■ **Work required**
Retype the data exactly, so that every line matches the original.

=======

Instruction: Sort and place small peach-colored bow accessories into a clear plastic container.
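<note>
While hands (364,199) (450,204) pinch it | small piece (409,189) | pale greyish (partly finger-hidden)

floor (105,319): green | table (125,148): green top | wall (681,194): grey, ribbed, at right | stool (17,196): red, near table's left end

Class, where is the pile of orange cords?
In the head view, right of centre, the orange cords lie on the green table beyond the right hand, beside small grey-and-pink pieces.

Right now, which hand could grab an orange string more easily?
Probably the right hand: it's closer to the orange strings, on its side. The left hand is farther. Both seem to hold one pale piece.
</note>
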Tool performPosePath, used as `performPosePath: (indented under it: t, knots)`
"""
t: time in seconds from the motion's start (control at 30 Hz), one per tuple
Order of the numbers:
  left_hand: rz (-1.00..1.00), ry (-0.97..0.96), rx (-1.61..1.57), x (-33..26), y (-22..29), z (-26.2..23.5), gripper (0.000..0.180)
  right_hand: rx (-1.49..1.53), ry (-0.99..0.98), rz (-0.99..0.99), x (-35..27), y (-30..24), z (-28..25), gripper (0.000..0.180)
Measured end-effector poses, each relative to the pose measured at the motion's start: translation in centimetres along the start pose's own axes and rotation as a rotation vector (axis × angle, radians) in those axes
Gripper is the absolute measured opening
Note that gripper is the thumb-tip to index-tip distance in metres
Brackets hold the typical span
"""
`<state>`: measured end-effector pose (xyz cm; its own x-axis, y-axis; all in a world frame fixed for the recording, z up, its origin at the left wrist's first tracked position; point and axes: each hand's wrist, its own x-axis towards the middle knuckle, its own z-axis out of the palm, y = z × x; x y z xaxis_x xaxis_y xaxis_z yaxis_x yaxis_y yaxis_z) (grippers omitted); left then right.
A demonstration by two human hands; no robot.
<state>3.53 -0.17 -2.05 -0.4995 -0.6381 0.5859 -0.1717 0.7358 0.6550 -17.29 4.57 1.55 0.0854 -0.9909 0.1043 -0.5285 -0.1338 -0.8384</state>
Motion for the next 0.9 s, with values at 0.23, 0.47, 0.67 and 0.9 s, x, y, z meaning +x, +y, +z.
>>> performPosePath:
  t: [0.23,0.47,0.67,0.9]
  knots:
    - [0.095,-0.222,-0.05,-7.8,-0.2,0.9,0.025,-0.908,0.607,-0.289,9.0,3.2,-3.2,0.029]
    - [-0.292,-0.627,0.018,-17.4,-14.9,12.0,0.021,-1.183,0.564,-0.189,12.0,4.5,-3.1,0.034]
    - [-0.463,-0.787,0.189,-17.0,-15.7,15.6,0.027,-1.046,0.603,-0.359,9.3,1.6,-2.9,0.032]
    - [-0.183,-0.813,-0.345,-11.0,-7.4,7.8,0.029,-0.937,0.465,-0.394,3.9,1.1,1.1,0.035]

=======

■ **Output below**
Instruction: Sort and place small peach-colored bow accessories into a clear plastic container.
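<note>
While hands (364,199) (450,204) pinch it | small piece (409,189) | pale greyish (partly finger-hidden)

floor (105,319): green | table (125,148): green top | wall (681,194): grey, ribbed, at right | stool (17,196): red, near table's left end

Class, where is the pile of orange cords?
In the head view, right of centre, the orange cords lie on the green table beyond the right hand, beside small grey-and-pink pieces.

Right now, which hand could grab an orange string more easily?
Probably the right hand: it's closer to the orange strings, on its side. The left hand is farther. Both seem to hold one pale piece.
</note>
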Tool performPosePath, used as `performPosePath: (indented under it: t, knots)`
"""
t: time in seconds from the motion's start (control at 30 Hz), one per tuple
Order of the numbers:
  left_hand: rz (-1.00..1.00), ry (-0.97..0.96), rx (-1.61..1.57), x (-33..26), y (-22..29), z (-26.2..23.5), gripper (0.000..0.180)
  right_hand: rx (-1.49..1.53), ry (-0.99..0.98), rz (-0.99..0.99), x (-35..27), y (-30..24), z (-28..25), gripper (0.000..0.180)
Measured end-effector poses, each relative to the pose measured at the motion's start: translation in centimetres along the start pose's own axes and rotation as a rotation vector (axis × angle, radians) in those axes
Gripper is the absolute measured opening
Note that gripper is the thumb-tip to index-tip distance in metres
Brackets hold the typical span
"""
`<state>`: measured end-effector pose (xyz cm; its own x-axis, y-axis; all in a world frame fixed for the recording, z up, its origin at the left wrist's first tracked position; point and axes: each hand's wrist, its own x-axis towards the middle knuckle, its own z-axis out of the palm, y = z × x; x y z xaxis_x xaxis_y xaxis_z yaxis_x yaxis_y yaxis_z) (grippers omitted); left then right.
A demonstration by two human hands; no robot.
<state>3.53 -0.17 -2.05 -0.4995 -0.6381 0.5859 -0.1717 0.7358 0.6550 -17.29 4.57 1.55 0.0854 -0.9909 0.1043 -0.5285 -0.1338 -0.8384</state>
Motion for the next 0.9 s, with values at 0.23, 0.47, 0.67 and 0.9 s, x, y, z meaning +x, +y, +z.
>>> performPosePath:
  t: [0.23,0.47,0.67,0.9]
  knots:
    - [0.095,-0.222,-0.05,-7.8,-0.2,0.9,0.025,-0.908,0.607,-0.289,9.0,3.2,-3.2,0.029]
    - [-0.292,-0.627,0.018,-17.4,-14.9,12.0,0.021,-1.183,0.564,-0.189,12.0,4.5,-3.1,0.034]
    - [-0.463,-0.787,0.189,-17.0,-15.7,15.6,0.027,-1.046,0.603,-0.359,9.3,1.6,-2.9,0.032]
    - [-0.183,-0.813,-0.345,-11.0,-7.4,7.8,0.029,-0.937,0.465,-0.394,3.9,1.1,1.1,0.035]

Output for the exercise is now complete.